In the second place, labour and the progress of civilisation are, no doubt, very precious, and summon us to strenuous exertion. But they do not comprise the highest ideal. They are incapable of filling the soul with real satisfaction. Although work may give pleasure, that is only one aspect of the matter. I have always found that the people who talk loudest about the pleasure which work affords make no very great efforts themselves; whilst those who are uninterruptedly engaged in heavy labour are hesitating in its praises. As a matter of fact, there is a great deal of hypocritical twaddle talked about work. Three-fourths of it and more is nothing but stupefying toil, and the man who really works hard shares the poet’s aspirations as he looks forward to evening:

Head, hands and feet rejoice: the work is done.

And, then, think of the results of all this labour! When a man has done a piece of work, he would like to do it over again, and the knowledge of its defects falls heavily on soul and conscience. No! it is not in so far as we work that we live, but in so far as we rejoice in the love of others, and ourselves exercise love. Faust is right: Labour which is labour and nothing else becomes an aversion. We long for the streams of living water, and for the spring itself from which those waters flow: Man sehnt sich nacht, des Lebens Barken, Ach ! naeh des Lebens Quelle hin.

Labour is a valuable safety-valve and useful in keeping off greater ills, but it is not in itself an absolute good, and we cannot include it amongst our ideals. The same may be said of the progress of civilisation. It is of course to be welcomed; but the piece of progress in which we delight to-day becomes something mechanical by to-morrow, and leaves us cold. The man of any deep feeling will thankfully receive anything that the development of progress may bring him; but he knows very well that his situation inwardly — the problems that agitate him and the fundamental position in which he stands—is not essentially, nay is scarcely even unessentially, altered by it all. It is only for a moment that it seems as if something new were coming, and a man were being really relieved of his burden. Gentlemen, when a man grows older and sees more deeply into life, he does not find, if he possesses any inner world at all, that he is advanced by the external march of things, by “the progress of civilisation.” Nay, he feels himself, rather, where he was before, and forced to seek the sources of strength which his forefathers also sought. He is forced to make himself a native of the kingdom of God, the kingdom of the Eternal, the kingdom of Love; and he comes to understand that it was only of this kingdom that Jesus Christ desired to speak and to testify, and he is grateful to him for it.

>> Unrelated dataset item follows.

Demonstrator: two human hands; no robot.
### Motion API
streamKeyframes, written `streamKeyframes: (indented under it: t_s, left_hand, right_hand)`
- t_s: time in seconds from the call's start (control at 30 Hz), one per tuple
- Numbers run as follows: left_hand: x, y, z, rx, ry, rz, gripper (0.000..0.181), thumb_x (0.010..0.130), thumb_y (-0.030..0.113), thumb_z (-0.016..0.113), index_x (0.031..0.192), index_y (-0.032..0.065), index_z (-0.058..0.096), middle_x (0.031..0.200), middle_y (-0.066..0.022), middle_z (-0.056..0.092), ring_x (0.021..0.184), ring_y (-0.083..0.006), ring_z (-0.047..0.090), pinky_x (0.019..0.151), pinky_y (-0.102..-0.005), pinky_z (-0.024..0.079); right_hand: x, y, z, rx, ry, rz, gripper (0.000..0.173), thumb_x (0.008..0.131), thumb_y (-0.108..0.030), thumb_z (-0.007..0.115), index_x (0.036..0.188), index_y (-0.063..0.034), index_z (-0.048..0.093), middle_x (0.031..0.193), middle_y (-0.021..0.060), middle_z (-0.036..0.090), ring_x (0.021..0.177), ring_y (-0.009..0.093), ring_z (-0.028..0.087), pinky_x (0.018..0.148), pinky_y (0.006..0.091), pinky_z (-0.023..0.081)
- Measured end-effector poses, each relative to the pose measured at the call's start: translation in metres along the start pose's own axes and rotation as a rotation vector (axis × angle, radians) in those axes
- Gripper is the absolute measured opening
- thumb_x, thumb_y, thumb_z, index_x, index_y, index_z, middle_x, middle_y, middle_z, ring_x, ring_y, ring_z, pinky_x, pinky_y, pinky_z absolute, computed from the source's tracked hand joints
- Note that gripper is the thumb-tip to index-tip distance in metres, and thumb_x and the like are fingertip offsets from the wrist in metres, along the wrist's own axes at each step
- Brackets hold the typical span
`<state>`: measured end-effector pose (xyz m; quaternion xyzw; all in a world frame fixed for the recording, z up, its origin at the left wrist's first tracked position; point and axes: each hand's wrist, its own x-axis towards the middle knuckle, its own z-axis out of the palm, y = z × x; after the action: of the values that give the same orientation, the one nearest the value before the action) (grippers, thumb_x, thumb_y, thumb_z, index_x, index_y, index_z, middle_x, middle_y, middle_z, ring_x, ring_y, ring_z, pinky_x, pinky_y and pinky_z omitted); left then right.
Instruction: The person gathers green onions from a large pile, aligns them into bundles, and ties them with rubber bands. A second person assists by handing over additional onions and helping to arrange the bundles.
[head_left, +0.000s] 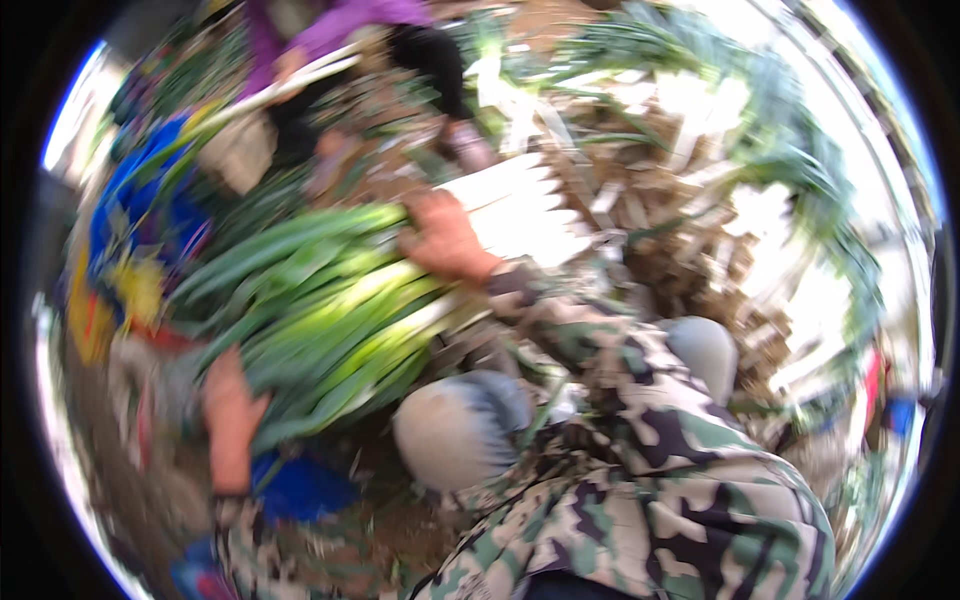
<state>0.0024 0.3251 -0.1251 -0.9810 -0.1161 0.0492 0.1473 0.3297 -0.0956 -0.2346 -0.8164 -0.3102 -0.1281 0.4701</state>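
A bundle of long green onions (337, 322) lies sideways before me, with trimmed white ends on the right and green leaves fanning left. Across its top, where green meets white, my right hand (446, 236) grips the stalks, its fingers curled over the far side. My left hand (229, 409) is against the leaf tips at the lower left, thumb spread. Blur and leaves hide whether its fingers close on any. Whatever supports the bundle is mostly hidden beneath it.
A large heap of untrimmed onions with roots (690, 225) curves along the right. At the top, a person in a purple sleeve (337, 30) holds a long onion (300, 79). Blue sheeting (142, 202) and yellow strands (139, 285) lie left. My knee (457, 431) is below the bundle.
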Motion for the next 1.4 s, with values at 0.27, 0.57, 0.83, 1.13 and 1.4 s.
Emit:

But, in the third place, Jesus had a strong and positive conviction of the aggressive and forward character of his message. “I am come to send fire on the earth, and”—he added—”what will I if it be already kindled? “The fire of the judgment and the forces of love were what he wanted to summon up, so as to create a new humanity. If he spoke of these forces of love in the simple manner corresponding to the conditions nearest at hand—the feeding of the hungry, the clothing of the naked, the visiting of the sick and those in prison—it is nevertheless clear that a great inward transformation of the humanity which he saw in the mirror of the little nation in Palestine hovered before his eyes: “One is your master, and all ye are brethren.” The last hour is come; but in the last hour from a small seed a tree is to grow up which shall spread its branches far and wide. Further, he was revealing the knowledge of God, and he was certain that it would ripen the young, strengthen the weak, and make them God’s champions. Knowledge of God is the spring that is to fructify the barren field, and pour forth streams of living water. In this sense he spoke of it as the highest and the only necessary good, as the condition of all edification, and, we may also say, of all true growth and progress. Lastly, he saw on his horizon not only the judgment, but also a kingdom of justice, of love, and of peace, which, though it came from heaven, was nevertheless for this earth. When it is to come, he himself knows not—the hour is known to the Father only; but he knows how and by what means it will spread; and side by side with the highly-coloured, dramatic pictures which pass through his soul there are quiet perceptions which are fixed and steady. He sees the vineyard of God on this earth and God calling His labourers into it—happy the man who receives a call! They labour in the vineyard, stand no longer idle in the market-place, and at last receive their reward. Or take the parable of the talents distributed in order to be employed, and therefore not to be buried in a napkin. A day’s work, labour, increase, progress—he sees it all, but placed at the service of God and neighbour, encircled by the light of the Eternal, and removed from the service of transient things.